TASK REQUIREMENTS >>
Write all of the lines below out again, exactly as they stand.

DATASET CONTENT >>

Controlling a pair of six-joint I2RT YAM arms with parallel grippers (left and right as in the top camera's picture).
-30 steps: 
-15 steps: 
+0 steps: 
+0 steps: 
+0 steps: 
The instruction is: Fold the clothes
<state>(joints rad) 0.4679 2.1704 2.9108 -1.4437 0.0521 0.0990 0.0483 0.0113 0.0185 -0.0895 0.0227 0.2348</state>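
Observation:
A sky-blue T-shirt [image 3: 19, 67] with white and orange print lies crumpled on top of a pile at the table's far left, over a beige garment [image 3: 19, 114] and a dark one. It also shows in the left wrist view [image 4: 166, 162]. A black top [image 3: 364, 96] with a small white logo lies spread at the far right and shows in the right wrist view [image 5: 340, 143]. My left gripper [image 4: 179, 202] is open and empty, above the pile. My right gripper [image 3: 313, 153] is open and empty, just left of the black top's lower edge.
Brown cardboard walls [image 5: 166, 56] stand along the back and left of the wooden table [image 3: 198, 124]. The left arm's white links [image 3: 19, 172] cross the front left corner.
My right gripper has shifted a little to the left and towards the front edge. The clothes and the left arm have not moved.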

PROBLEM SOLUTION >>
Controlling a pair of six-joint I2RT YAM arms with parallel grippers (left and right as in the top camera's picture).
-30 steps: 
-15 steps: 
+0 steps: 
+0 steps: 
+0 steps: 
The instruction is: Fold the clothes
<state>(joints rad) 0.4679 2.1704 2.9108 -1.4437 0.0521 0.0990 0.0483 0.0113 0.0185 -0.0895 0.0227 0.2348</state>
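Observation:
A sky-blue T-shirt [image 3: 19, 67] with white and orange print lies crumpled on top of a pile at the table's far left, over a beige garment [image 3: 19, 114] and a dark one. It also shows in the left wrist view [image 4: 166, 162]. A black top [image 3: 364, 96] with a small white logo lies spread at the far right and shows in the right wrist view [image 5: 340, 143]. My left gripper [image 4: 179, 202] is open and empty, above the pile. My right gripper [image 3: 313, 153] is open and empty, just left of the black top's lower edge.
Brown cardboard walls [image 5: 166, 56] stand along the back and left of the wooden table [image 3: 198, 124]. The left arm's white links [image 3: 19, 172] cross the front left corner.
My right gripper has shifted a little to the left and towards the front edge. The clothes and the left arm have not moved.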

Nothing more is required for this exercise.